Disabling Git Annex in your repo

Before changing anything, make sure you have a backup of your repository first. There are a couple of ways to do that, but you can simply clone it to another local path and maybe push it to GitLab if you want a remote backup as well. Here you'll find a guide on how to back up a git-annex repository to an external hard drive.

Since Annex files are stored as objects with symlinks and cannot be directly modified, we need to first remove those symlinks.

Note: Make sure the you read about the direct mode as it contains useful information that may fit in your use case. Note that annex direct is deprecated in Git Annex version 6, so you may need to upgrade your repository if the server also has Git Annex 6 installed.
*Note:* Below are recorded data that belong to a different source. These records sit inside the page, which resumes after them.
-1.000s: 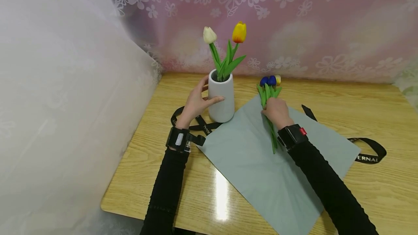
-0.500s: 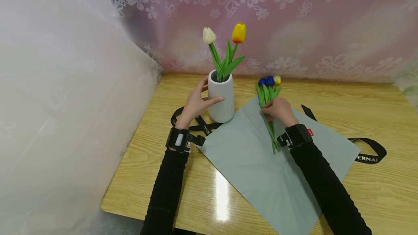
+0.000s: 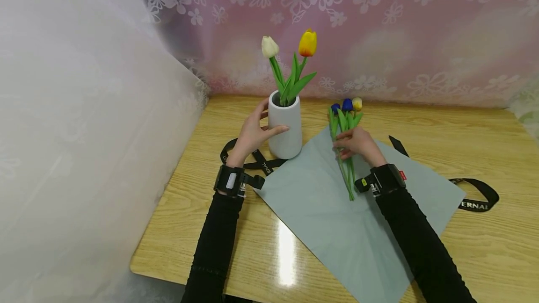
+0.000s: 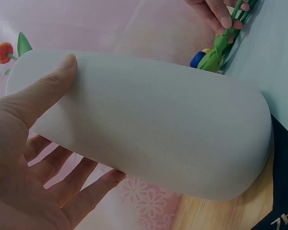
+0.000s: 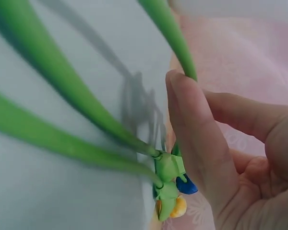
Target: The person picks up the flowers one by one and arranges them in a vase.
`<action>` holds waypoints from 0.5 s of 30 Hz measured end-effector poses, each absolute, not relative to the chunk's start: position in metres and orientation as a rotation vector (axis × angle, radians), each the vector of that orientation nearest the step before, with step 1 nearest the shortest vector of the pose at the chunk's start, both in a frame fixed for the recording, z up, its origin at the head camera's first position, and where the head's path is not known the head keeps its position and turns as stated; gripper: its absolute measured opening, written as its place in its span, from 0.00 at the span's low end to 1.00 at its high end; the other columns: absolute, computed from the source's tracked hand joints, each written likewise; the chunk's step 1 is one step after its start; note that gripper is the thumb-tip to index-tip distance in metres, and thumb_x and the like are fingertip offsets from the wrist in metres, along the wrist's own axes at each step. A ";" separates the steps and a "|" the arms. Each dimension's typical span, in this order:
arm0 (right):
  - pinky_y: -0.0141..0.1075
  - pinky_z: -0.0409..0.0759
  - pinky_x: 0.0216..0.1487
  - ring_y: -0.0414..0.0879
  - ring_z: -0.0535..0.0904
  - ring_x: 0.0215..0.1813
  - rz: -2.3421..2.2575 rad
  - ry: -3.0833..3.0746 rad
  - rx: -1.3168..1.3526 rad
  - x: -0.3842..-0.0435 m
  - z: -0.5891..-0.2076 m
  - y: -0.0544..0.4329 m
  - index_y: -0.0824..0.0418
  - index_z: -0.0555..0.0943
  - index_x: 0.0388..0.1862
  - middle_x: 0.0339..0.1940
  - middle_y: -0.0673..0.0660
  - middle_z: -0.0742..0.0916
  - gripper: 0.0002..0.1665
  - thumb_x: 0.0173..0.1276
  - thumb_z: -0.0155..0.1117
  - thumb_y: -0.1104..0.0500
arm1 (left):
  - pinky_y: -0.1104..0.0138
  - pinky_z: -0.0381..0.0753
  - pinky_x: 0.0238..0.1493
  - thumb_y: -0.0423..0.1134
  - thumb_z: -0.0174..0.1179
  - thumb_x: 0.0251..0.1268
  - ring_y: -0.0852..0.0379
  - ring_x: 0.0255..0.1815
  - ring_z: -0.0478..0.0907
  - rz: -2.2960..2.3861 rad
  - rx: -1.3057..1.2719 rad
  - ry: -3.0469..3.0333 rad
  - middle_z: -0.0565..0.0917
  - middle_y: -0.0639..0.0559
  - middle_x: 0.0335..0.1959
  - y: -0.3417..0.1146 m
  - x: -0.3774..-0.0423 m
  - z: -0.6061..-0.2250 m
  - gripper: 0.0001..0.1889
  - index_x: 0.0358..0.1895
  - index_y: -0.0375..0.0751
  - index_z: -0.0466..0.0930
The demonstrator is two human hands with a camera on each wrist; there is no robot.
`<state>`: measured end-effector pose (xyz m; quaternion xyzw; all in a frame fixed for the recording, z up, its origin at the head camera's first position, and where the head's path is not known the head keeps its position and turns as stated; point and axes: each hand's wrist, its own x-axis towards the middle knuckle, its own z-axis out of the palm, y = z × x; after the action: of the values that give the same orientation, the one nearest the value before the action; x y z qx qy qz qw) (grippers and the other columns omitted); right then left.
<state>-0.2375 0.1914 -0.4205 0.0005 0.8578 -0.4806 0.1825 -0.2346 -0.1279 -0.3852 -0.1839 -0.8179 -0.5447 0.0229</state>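
Observation:
My left hand [image 3: 251,132] grips the side of a white vase [image 3: 291,137], which stands upright; in the left wrist view the thumb lies across its near face and the fingers are behind. A white tulip [image 3: 270,46] and a yellow-orange tulip [image 3: 308,43] rise from its mouth. My right hand [image 3: 363,145] pinches the green stem [image 5: 175,40] of the leftmost blue tulip [image 3: 335,108] between thumb and finger. Beside it, another blue tulip [image 3: 347,104] and a pale yellow tulip [image 3: 357,103] lie with their stems on the grey-green wrapping paper [image 3: 320,200].
Black lettered ribbon [image 3: 261,159] is looped left of the vase on the wooden table [image 3: 189,209]. More ribbon [image 3: 480,200] emerges from beneath the paper at the right. A pink floral curtain [image 3: 379,36] hangs along the table's back edge.
The right hand has shifted from covering the stem bunch to pinching one stem. That blue tulip has moved slightly left, apart from the other two. The left hand and vase stay in place.

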 end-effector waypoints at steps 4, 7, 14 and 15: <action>0.45 0.89 0.42 0.45 0.88 0.32 -1.378 2.405 -0.043 -0.231 -0.415 0.186 0.74 0.71 0.70 0.55 0.75 0.83 0.28 0.77 0.62 0.61 | 0.50 0.81 0.62 0.45 0.74 0.61 0.42 0.73 0.67 -1.684 -0.568 -2.540 0.68 0.47 0.74 -0.128 -0.234 -0.385 0.45 0.79 0.52 0.58; 0.48 0.89 0.46 0.48 0.88 0.37 -1.409 2.396 -0.072 -0.227 -0.410 0.181 0.72 0.69 0.72 0.58 0.76 0.82 0.30 0.77 0.61 0.60 | 0.50 0.81 0.63 0.46 0.74 0.61 0.42 0.73 0.67 -1.679 -0.560 -2.551 0.67 0.47 0.74 -0.128 -0.233 -0.385 0.45 0.79 0.53 0.58; 0.53 0.87 0.51 0.51 0.86 0.40 -1.514 2.392 -0.102 -0.223 -0.404 0.176 0.68 0.69 0.72 0.58 0.75 0.81 0.29 0.78 0.61 0.58 | 0.51 0.81 0.62 0.47 0.74 0.62 0.42 0.73 0.67 -1.671 -0.556 -2.552 0.67 0.47 0.74 -0.128 -0.234 -0.386 0.45 0.80 0.53 0.57; 0.53 0.87 0.51 0.49 0.86 0.40 -1.527 2.395 -0.098 -0.223 -0.403 0.176 0.68 0.69 0.72 0.58 0.74 0.81 0.29 0.78 0.61 0.58 | 0.51 0.81 0.62 0.47 0.74 0.62 0.42 0.73 0.67 -1.670 -0.558 -2.551 0.67 0.47 0.74 -0.128 -0.234 -0.386 0.45 0.80 0.53 0.58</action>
<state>-0.2227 0.1758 -0.4031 -0.0341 0.8333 -0.5313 0.1489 -0.2343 -0.1281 -0.3861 -0.1798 -0.8229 -0.5386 0.0209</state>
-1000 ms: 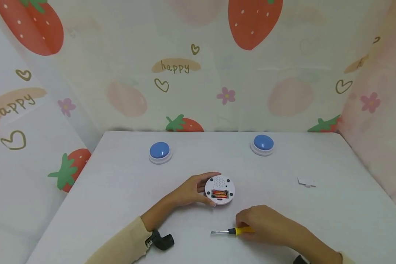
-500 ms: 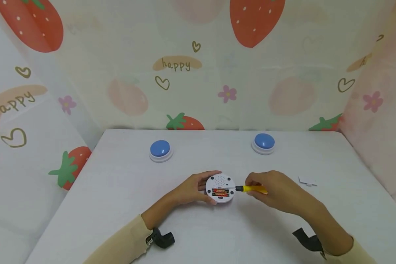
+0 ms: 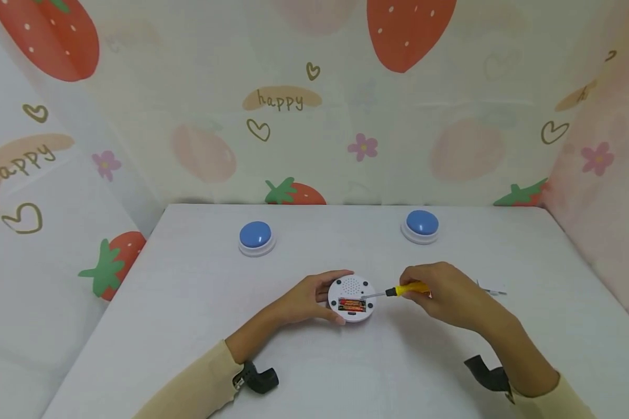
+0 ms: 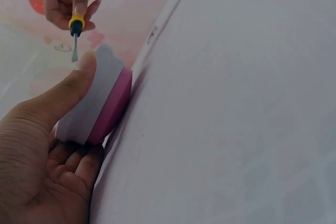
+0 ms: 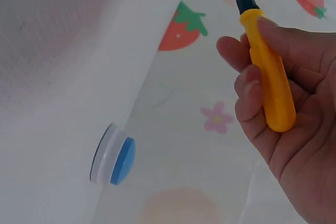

Read more in the Git Annex troubleshooting tips section.

  1. Backup your repository

    cd repository
    git annex sync --content
    cd ..
    git clone repository repository-backup
    cd repository-backup
    git annex get
    cd ..
  2. Use annex direct:

    cd repository
    git annex direct

    The output should be similar to this:

    commit
    On branch master
    Your branch is up-to-date with 'origin/master'.
    nothing to commit, working tree clean
    ok
    direct debian.iso ok
    direct  ok
  3. Disable Git Annex with annex uninit:

    git annex uninit

    The output should be similar to this:

    unannex debian.iso ok
    Deleted branch git-annex (was 2534d2c).

    This will unannex every file in the repository, leaving the original files.

  4. Switch back to indirect mode:

    git annex indirect

    The output should be similar to this:

    (merging origin/git-annex into git-annex...)
    (recording state in git...)
    commit  (recording state in git...)
    
    ok
    (recording state in git...)
    [master fac3194] commit before switching to indirect mode
     1 file changed, 1 deletion(-)
     delete mode 120000 alpine-virt-3.4.4-x86_64.iso
    ok
    indirect  ok
    ok

At this point, you have two options. Either add, commit and push the files directly back to GitLab or switch to Git LFS. We will tackle the LFS switch in the next section.

Enabling Git LFS in your repo

Git LFS is enabled by default on all GitLab products (GitLab CE, GitLab EE, GitLab.com), therefore, you don't need to do anything server-side.

  1. First, make sure you have git-lfs installed locally:

    git lfs help

    If the terminal doesn't prompt you with a full response on git-lfs commands, install the Git LFS client first.

  2. Inside the repo, run the following command to initiate LFS:

    git lfs install
  3. Enable git-lfs for the group of files you want to track. You can track specific files, all files containing the same extension, or an entire directory:

    git lfs track images/01.png   # per file
    git lfs track **/*.png        # per extension
    git lfs track images/         # per directory

    Once you do that, run git status and you'll see .gitattributes added to your repo. It collects all file patterns that you chose to track via git-lfs.

  4. Add the files, commit and push them to GitLab:

    git add .
    git commit -m "commit message"
    git push

    If your remote is set up with HTTP, you will be asked to enter your login credentials. If you have 2FA enabled, make sure to use a personal access token instead of your password.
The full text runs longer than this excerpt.